1. Introduction
The ability to achieve robust and accurate ego-motion estimation is critical for autonomous systems operating in complex environments. This requirement spans a variety of applications, from micro-aerial vehicles (MAVs) conducting search-and-rescue missions in degraded visual conditions to augmented reality (AR) devices that demand millimeter-level tracking accuracy in cluttered indoor spaces. VIO, which synergistically combines camera imagery with IMU data, has emerged as the predominant approach for six-degree-of-freedom (6-DOF) state estimation in GPS-denied environments. While conventional feature-based VIO systems have demonstrated remarkable performance in structured scenarios, their dependence on explicit feature detection and matching renders them brittle in real-world conditions such as motion blur, low texture, and low illumination.

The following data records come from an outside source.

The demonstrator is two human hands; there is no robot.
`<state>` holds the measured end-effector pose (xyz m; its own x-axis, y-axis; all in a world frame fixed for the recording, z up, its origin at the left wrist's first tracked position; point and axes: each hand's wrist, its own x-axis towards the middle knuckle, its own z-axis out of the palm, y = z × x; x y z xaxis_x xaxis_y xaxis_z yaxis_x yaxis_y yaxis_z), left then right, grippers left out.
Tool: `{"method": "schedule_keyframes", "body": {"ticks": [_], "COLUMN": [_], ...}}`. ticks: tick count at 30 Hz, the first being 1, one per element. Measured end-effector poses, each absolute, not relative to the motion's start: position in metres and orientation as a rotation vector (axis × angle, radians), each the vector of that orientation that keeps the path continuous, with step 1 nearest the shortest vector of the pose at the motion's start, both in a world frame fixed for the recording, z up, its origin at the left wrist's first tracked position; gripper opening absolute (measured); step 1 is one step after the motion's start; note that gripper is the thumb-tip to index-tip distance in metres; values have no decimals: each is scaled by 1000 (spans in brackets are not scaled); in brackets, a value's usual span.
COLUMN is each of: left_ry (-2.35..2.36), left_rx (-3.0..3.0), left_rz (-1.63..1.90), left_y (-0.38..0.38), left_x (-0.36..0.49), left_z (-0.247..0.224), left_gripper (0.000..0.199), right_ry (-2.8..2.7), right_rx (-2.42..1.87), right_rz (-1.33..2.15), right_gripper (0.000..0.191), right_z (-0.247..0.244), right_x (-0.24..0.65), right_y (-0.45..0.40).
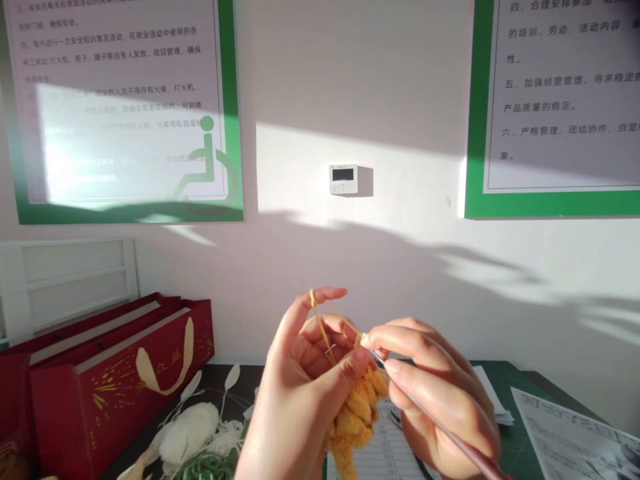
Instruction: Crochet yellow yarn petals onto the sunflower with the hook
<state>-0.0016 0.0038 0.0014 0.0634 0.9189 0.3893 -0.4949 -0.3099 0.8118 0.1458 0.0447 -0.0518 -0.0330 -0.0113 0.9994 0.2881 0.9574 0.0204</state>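
Observation:
Yellow crocheted work (357, 417) with bumpy, petal-like lobes hangs below my left hand (305, 373). Thumb and fingers of that hand pinch its upper edge, and the index finger is raised with yellow yarn (323, 327) looped round it. From the finger the yarn runs down to the stitches. My right hand (440, 393) grips a crochet hook (450, 437) with a dark reddish handle and a thin metal shaft. The hook's tip meets the yarn at the top of the work, close to both hands' fingertips, which partly hide it.
Dark red gift bags (130, 380) stand on the left. Near them lie white crocheted pieces (190, 433) and green yarn (210, 465). Printed sheets (575, 433) rest on a green cutting mat (517, 427) at right. A thermostat (343, 180) hangs on the wall.

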Motion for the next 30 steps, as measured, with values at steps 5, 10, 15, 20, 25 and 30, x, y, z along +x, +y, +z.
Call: {"method": "schedule_keyframes", "body": {"ticks": [5,10,15,20,25,30], "left_ry": [445,513,534,524,523,543], "left_rx": [1135,1147,1194,1200,1197,1216], "left_rz": [1489,1458,1437,1461,1459,1486], "left_y": [8,13,12,11,10,10], "left_x": [-3,-5,-6,-4,-5,-6], "left_z": [-2,-4,-1,-1,-1,-1], "left_gripper": [54,56,51,52,51,50], "right_ry": [-1585,-1525,-1415,-1353,-1355,-1431], "right_rx": [-132,-170,-154,-89,-88,-110], "right_rz": [-341,-79,-24,189,300,256], "right_gripper": [33,21,21,15,10,12], "right_z": [-42,-40,-39,-36,-36,-35], "right_x": [139,137,136,134,135,140], "right_y": [40,34,33,31,32,30]}}
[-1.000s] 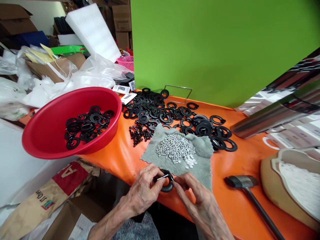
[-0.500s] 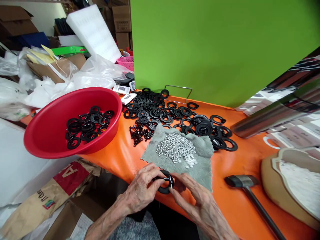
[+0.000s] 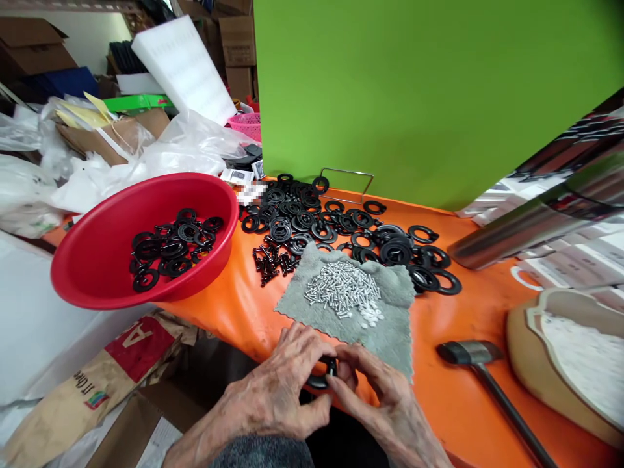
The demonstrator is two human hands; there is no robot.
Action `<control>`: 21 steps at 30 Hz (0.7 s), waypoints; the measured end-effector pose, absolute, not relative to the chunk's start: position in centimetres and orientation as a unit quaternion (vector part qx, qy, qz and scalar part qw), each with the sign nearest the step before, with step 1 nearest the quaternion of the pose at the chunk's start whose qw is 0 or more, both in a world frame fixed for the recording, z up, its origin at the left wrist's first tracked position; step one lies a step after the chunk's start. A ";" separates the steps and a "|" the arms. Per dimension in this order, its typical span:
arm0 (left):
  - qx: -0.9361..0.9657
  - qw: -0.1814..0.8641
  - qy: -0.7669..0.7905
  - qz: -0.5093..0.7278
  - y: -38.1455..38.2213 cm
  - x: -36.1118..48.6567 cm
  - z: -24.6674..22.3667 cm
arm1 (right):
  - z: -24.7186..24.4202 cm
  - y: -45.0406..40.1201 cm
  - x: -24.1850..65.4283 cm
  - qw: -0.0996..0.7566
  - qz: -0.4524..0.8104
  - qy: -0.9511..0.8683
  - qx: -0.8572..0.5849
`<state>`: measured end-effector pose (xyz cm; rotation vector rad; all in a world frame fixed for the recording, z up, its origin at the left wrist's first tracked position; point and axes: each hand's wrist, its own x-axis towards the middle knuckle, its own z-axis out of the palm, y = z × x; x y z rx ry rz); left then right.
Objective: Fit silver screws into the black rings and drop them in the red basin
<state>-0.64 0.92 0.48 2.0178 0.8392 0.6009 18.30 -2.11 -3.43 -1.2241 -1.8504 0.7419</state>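
At the orange table's near edge, both hands hold a black ring low over my lap. My left hand has its fingers bent over the ring's left and far side, its thumb in front. On the right side, my right hand pinches the ring between thumb and fingers, partly hiding it. Just beyond lies a grey cloth bearing a heap of silver pins and small white washers. Small black pins are piled left of the cloth, with many black rings behind.
A red basin containing black rings stands left. On the right lie a black-handled mallet and a tan tub of white material. A metal cylinder leans behind them. A green panel closes off the back.
My left hand has shifted its hold: its thumb came off the ring's middle and sits lower, nearer me. The ring has tilted and is more covered by the fingers.
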 end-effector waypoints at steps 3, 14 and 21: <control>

Direct sparse odometry approaches, which optimize motion parameters directly on raw pixel intensities, present a promising alternative. These methods circumvent the limitations of feature extraction, allowing them to leverage information from low-texture regions. By being tightly coupled with high-frequency IMU measurements through preintegration, direct sparse VIO systems hold the potential to achieve exceptional robustness in challenging scenarios.
Despite these theoretical advantages, practical implementations of direct sparse VIO face three key challenges:
Initialization Sensitivity: Joint optimization of visual–inertial parameters requires accurate initial estimates for scale, gravity direction, and sensor biases. Current direct sparse VIO systems mostly rely on specific initialization motions (e.g., slow translation) and are prone to divergence when subjected to aggressive initial maneuvers or degenerate motions.
Dynamic Illumination: Direct methods rely on the assumption of photometric consistency, which makes them vulnerable to errors caused by dynamic illumination. This limitation is particularly critical, as real-world environments often experience significant brightness variations.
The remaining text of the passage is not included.